Required action: Print the whole listing below again, exactly as given.

····················

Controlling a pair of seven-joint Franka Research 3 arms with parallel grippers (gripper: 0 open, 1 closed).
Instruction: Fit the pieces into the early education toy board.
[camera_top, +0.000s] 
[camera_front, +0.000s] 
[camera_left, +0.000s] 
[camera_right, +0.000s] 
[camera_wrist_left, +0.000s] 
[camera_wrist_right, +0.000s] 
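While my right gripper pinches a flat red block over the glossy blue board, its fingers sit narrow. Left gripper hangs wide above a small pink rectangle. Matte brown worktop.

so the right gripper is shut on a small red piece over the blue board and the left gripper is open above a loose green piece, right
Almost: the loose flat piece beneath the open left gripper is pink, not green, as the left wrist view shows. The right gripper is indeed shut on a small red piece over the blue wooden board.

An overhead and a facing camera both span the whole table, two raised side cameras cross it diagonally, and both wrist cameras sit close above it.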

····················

Solution for this problem:
Controlling a pair of seven-joint Franka Research 3 arms with parallel grippers (gripper: 0 open, 1 closed).
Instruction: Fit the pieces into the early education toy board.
[camera_top, +0.000s] 
[camera_front, +0.000s] 
[camera_left, +0.000s] 
[camera_right, +0.000s] 
[camera_wrist_left, +0.000s] 
[camera_wrist_right, +0.000s] 
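While my right gripper pinches a flat red block over the glossy blue board, its fingers sit narrow. Left gripper hangs wide above a small pink rectangle. Matte brown worktop.

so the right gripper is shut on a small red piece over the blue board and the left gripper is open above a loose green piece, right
Almost: the loose flat piece beneath the open left gripper is pink, not green, as the left wrist view shows. The right gripper is indeed shut on a small red piece over the blue wooden board.

An overhead and a facing camera both span the whole table, two raised side cameras cross it diagonally, and both wrist cameras sit close above it.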

This answer is complete as it stands.